+++ RECORDED DATA

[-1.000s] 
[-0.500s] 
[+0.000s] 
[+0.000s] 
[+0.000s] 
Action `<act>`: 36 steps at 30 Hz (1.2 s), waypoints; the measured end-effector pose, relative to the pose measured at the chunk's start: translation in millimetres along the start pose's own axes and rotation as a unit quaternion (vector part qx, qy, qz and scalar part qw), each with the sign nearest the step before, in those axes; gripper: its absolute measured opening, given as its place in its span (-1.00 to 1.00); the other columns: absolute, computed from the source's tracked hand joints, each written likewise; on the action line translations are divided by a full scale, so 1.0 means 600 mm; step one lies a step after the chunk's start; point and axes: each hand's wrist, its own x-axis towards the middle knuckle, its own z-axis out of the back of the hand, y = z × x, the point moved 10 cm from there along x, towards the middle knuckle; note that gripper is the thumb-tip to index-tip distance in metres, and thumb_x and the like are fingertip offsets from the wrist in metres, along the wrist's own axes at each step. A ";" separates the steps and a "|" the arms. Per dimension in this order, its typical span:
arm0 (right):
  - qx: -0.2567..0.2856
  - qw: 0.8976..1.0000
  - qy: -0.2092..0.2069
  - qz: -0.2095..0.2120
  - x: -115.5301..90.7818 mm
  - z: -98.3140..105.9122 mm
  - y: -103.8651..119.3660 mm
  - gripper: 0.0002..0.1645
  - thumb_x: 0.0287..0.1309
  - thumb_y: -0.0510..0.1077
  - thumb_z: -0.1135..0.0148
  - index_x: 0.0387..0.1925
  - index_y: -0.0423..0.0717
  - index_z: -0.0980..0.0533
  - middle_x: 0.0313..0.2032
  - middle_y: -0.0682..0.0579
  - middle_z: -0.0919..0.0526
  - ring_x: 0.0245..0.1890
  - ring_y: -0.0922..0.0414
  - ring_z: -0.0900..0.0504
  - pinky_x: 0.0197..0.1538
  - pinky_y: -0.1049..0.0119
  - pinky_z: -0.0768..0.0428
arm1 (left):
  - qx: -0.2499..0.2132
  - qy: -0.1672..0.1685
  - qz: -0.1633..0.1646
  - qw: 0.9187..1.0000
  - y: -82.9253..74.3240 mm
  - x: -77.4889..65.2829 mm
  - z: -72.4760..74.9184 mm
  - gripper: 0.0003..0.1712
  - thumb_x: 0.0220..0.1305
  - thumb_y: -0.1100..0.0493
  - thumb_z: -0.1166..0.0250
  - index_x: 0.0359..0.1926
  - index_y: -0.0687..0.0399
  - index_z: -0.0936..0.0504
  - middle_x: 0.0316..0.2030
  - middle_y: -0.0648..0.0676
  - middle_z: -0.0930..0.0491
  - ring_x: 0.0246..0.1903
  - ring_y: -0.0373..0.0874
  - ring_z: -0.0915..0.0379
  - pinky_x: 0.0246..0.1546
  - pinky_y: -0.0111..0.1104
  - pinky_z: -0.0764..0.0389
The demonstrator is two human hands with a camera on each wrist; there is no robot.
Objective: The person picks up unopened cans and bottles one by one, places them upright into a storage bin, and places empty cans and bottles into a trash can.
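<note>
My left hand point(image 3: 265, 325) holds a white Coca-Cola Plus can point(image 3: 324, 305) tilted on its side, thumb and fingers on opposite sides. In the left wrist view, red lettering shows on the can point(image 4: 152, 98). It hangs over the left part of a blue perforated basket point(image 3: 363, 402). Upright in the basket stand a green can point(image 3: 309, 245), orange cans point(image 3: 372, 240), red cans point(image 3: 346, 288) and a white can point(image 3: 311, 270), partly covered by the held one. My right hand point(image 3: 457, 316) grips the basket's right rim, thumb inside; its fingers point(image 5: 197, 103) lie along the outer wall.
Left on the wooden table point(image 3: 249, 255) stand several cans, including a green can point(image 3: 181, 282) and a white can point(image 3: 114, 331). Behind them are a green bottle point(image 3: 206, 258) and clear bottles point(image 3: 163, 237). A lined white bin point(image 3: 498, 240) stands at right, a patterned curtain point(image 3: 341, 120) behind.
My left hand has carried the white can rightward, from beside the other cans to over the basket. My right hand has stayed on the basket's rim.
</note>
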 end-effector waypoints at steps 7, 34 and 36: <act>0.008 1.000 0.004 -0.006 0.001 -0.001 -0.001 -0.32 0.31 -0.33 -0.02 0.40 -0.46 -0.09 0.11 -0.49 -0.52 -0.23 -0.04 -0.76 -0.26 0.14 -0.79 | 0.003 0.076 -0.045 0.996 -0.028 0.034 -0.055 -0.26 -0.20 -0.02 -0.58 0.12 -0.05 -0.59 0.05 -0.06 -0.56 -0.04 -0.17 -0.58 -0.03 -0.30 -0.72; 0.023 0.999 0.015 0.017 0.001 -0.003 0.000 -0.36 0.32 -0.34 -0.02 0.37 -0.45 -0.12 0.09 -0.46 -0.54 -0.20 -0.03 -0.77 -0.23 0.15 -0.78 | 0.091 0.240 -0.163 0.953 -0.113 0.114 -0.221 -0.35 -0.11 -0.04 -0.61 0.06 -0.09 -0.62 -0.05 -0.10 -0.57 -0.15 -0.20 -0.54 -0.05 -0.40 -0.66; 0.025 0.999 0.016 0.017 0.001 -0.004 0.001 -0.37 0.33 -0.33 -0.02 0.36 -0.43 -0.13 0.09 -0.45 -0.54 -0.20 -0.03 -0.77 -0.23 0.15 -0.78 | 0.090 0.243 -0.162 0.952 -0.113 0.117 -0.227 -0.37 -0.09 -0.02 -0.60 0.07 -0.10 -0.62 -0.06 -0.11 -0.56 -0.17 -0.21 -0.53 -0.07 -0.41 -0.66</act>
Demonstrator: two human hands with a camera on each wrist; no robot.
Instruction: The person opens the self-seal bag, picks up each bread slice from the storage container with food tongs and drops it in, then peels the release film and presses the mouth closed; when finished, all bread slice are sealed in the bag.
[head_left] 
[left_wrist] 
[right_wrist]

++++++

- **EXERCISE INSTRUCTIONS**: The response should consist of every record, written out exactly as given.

- **REPLY TO THE TASK**:
[-1.000s] 
[-0.500s] 
[+0.000s] 
[+0.000s] 
[+0.000s] 
Action `<act>`: 36 steps at 30 Hz (1.2 s), waypoints; the measured end-effector pose, relative to the pose measured at the chunk's start: translation in millimetres along the start pose's own axes and rotation as a unit quaternion (vector part qx, qy, qz and scalar part qw), each with the sign nearest the step before, in those axes; gripper: its absolute measured opening, given as its place in its span (-1.00 to 1.00); the other columns: absolute, computed from the source's tracked hand joints, each written likewise; on the action line translations are divided by a full scale, so 1.0 means 600 mm; step one lies a step after the chunk's start; point and axes: each hand's wrist, its own x-axis towards the middle knuckle, its own z-axis out of the back of the hand, y = z × x, the point moved 10 cm from there along x, towards the middle knuckle; note that gripper is the thumb-tip to index-tip distance in metres, and thumb_x and the like are fingertip offsets from the wrist in metres, along the wrist's own axes at each step. A ";" separates the steps and a "|" the arms. Per dimension in this order, its typical span:
arm0 (right):
  - qx: -0.2567..0.2856
  - qw: 0.8976..1.0000
  - qy: -0.2092..0.2069
  - qz: -0.2095..0.2120
  - x: -115.5301..90.7818 mm
  - z: -98.3140..105.9122 mm
  - y: -103.8651..119.3660 mm
  - gripper: 0.0002..0.1645
  - thumb_x: 0.0287..0.1309
  - thumb_y: -0.0510..0.1077
  - thumb_z: -0.1135..0.0148
  - index_x: 0.0387..0.1925
  - index_y: -0.0423..0.0717
  - index_z: -0.0980..0.0533
  - middle_x: 0.0313..0.2032
  - middle_y: -0.0682..0.0579
  - middle_z: -0.0919..0.0526
  - ring_x: 0.0245..0.1890
  - ring_y: -0.0922..0.0414
  - ring_z: -0.0900..0.0504
  - pinky_x: 0.0197..0.1538
  - pinky_y: -0.1049..0.0119
  - pinky_z: -0.0768..0.0428
arm1 (left):
  - qx: -0.2499..0.2132
  - qy: -0.1672..0.1685
  - qz: -0.1633..0.1646
  - qw: 0.9187..1.0000
  - y: -82.9253..74.3240 mm
  - x: -77.4889..65.2829 mm
  - z: -72.4760..74.9184 mm
  - gripper: 0.0003..0.1712
  - thumb_x: 0.0220..0.1305
  - thumb_y: -0.1100..0.0493
  - thumb_z: -0.1166..0.0250
  - index_x: 0.0359..0.1926
  - index_y: -0.0687..0.0399
  - index_z: -0.0936..0.0504
  - middle_x: 0.0316..0.2030
  - middle_y: -0.0648..0.0676
  - middle_z: -0.0930..0.0491
  - ring_x: 0.0246..0.1903
  - ring_y: -0.0373..0.0874
  - ring_z: -0.0915..0.0379
  - pinky_x: 0.0246..0.1546
  - pinky_y: -0.0111..0.1104
  - pinky_z: -0.0764..0.0389
The demonstrator is two human hands with a camera on each wrist; there is no robot.
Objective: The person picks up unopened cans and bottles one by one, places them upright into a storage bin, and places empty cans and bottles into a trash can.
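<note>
My left hand point(image 3: 265, 325) holds a white Coca-Cola Plus can point(image 3: 324, 305) tilted on its side, thumb and fingers on opposite sides. In the left wrist view, red lettering shows on the can point(image 4: 152, 98). It hangs over the left part of a blue perforated basket point(image 3: 363, 402). Upright in the basket stand a green can point(image 3: 309, 245), orange cans point(image 3: 372, 240), red cans point(image 3: 346, 288) and a white can point(image 3: 311, 270), partly covered by the held one. My right hand point(image 3: 457, 316) grips the basket's right rim, thumb inside; its fingers point(image 5: 197, 103) lie along the outer wall.
Left on the wooden table point(image 3: 249, 255) stand several cans, including a green can point(image 3: 181, 282) and a white can point(image 3: 114, 331). Behind them are a green bottle point(image 3: 206, 258) and clear bottles point(image 3: 163, 237). A lined white bin point(image 3: 498, 240) stands at right, a patterned curtain point(image 3: 341, 120) behind.
My left hand has carried the white can rightward, from beside the other cans to over the basket. My right hand has stayed on the basket's rim.
</note>
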 end-effector waypoints at steps 7, 34 and 36: <act>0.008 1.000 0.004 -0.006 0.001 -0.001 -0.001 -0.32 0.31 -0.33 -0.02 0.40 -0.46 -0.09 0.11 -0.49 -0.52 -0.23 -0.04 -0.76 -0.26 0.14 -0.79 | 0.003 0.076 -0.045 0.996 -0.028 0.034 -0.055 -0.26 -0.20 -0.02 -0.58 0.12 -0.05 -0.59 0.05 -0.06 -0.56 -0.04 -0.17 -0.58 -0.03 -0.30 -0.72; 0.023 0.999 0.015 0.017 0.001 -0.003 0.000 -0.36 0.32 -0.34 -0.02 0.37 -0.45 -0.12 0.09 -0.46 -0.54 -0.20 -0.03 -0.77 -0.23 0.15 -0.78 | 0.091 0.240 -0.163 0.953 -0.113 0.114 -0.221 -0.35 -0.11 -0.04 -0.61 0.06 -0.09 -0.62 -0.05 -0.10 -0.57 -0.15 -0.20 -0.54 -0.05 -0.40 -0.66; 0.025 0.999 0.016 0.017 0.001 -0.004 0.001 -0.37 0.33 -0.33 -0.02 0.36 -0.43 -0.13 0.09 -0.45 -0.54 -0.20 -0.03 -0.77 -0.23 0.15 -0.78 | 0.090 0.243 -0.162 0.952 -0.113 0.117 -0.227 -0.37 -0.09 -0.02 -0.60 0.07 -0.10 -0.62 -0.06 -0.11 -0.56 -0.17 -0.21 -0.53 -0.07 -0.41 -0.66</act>
Demonstrator: two human hands with a camera on each wrist; no robot.
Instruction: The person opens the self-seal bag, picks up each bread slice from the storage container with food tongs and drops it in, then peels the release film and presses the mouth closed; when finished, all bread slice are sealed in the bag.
[head_left] 
[left_wrist] 
[right_wrist]

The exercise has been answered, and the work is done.